Recommender systems are notoriously hard to evaluate due to their interactive and dynamic nature. When evaluating their systems, practitioners often observe significant differences between offline results and online results of a new algorithm, and therefore tend to mostly rely on online methods such as A/B testing to evaluate their algorithms.

This is unfortunate because online evaluation is not always possible and often expensive. Offline evaluation, on the other hand, provides a scalable way of comparing recommender systems and helps bridge the gap between academia and industry in the field of recommendation at large.

In the past, recommender systems have been evaluated using proxy offline metrics coming from supervised methods, such as regression metrics (mean squared error, log likelihood), classification metrics (area under precision/recall curve) or ranking metrics (precision@k, normalized discounted cumulative gain).

Recent research on recommender systems makes the link with the work on counterfactual inference and makes possible new ways to evaluate offline the quality of recommendations.
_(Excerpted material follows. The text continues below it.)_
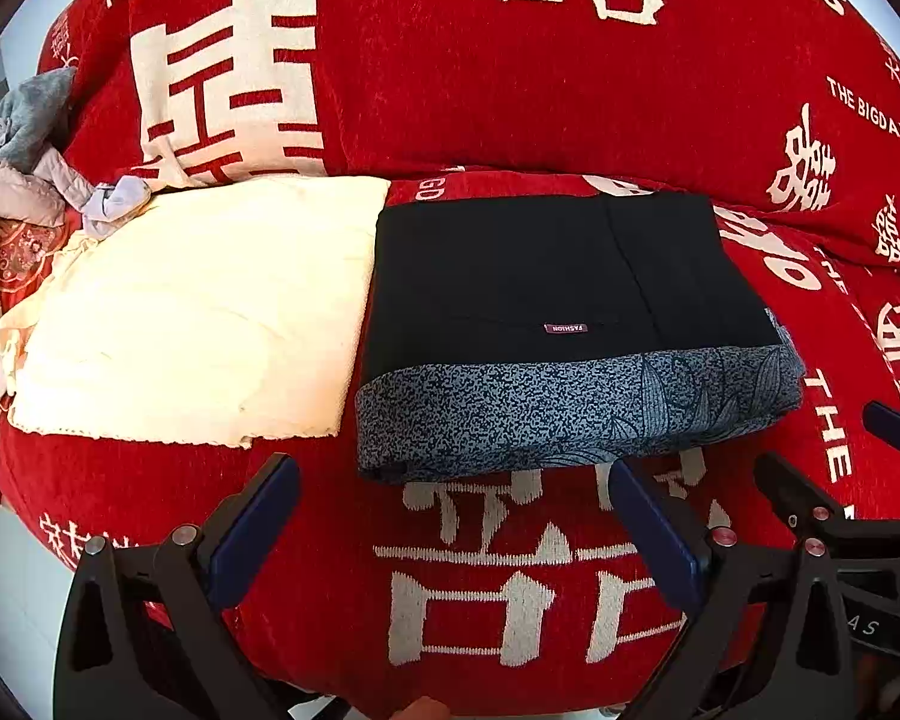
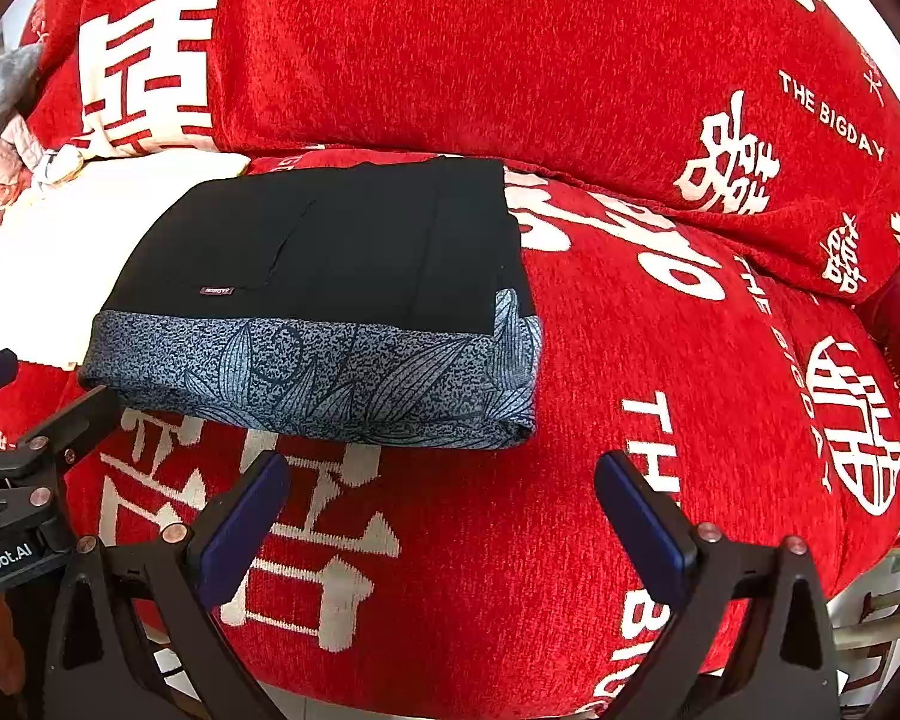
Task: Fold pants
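Note:
The pants (image 1: pixel 564 312) lie folded into a compact rectangle on the red sofa seat (image 1: pixel 510 570): black cloth on top with a small label, a blue-grey leaf-patterned band along the near edge. In the right wrist view the pants (image 2: pixel 330 300) sit left of centre. My left gripper (image 1: pixel 450 480) hovers open just in front of the near edge, touching nothing. My right gripper (image 2: pixel 438 480) is also open and empty, in front of the bundle's right corner. The right gripper's frame (image 1: pixel 822 516) shows at the lower right of the left wrist view.
A cream folded cloth (image 1: pixel 198 312) lies directly left of the pants, touching them. A heap of grey and pale clothes (image 1: pixel 24 150) sits at the sofa's far left. Red back cushions (image 2: pixel 510 60) with white lettering rise behind. Bare seat (image 2: pixel 690 390) stretches to the right of the pants.

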The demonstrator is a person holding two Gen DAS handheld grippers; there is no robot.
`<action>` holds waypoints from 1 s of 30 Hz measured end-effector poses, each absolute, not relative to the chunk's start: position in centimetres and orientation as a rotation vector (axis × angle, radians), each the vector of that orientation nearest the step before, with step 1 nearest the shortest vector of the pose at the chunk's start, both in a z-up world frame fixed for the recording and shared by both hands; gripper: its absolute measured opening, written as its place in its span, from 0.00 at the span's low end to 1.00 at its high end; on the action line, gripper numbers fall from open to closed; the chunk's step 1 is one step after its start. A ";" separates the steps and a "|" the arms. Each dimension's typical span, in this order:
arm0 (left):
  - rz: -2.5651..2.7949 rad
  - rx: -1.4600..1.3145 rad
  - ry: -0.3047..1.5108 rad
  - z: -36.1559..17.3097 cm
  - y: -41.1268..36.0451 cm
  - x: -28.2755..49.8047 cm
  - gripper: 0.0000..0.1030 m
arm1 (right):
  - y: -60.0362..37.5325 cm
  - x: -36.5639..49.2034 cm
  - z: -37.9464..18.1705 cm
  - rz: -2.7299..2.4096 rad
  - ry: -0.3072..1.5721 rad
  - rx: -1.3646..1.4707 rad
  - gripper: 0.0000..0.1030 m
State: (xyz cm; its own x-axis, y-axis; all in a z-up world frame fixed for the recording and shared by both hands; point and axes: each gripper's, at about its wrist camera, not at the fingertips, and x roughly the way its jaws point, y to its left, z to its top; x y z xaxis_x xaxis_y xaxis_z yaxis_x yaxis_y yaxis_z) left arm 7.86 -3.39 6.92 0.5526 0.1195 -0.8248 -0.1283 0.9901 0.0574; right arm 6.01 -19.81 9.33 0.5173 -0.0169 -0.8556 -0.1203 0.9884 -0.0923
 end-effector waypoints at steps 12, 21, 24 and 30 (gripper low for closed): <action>0.154 -0.010 0.978 6.7 -3.4 8.0 1.00 | -19.8 5.9 9.1 0.063 1.035 -0.144 0.99; 0.161 -0.011 0.979 6.7 -3.4 8.0 1.00 | -19.8 5.8 8.9 0.064 1.035 -0.140 0.99; 0.163 -0.012 0.981 6.7 -3.5 7.9 1.00 | -19.9 5.8 8.9 0.066 1.039 -0.138 0.99; 0.168 -0.016 0.988 6.4 -3.4 7.9 1.00 | -19.9 5.8 8.9 0.070 1.042 -0.135 0.99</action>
State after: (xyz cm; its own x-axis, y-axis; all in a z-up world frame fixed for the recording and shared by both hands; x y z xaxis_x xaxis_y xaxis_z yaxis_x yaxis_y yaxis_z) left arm 7.93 -3.44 6.43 0.5386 0.1339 -0.8318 -0.1480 0.9870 0.0631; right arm 5.76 -19.93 8.90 0.5035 -0.0066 -0.8640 -0.1218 0.9894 -0.0786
In this context, we believe it is timely to organize a workshop that re-visits the problem of designing offline metrics for recommendation and makes sure the community is working on the right problem: find for each user, the most impactful recommendation.

The goal of this workshop is to foster creative discussions within the community, spanning academic and industrial backgrounds to advance the field of offline evaluation of recommender systems.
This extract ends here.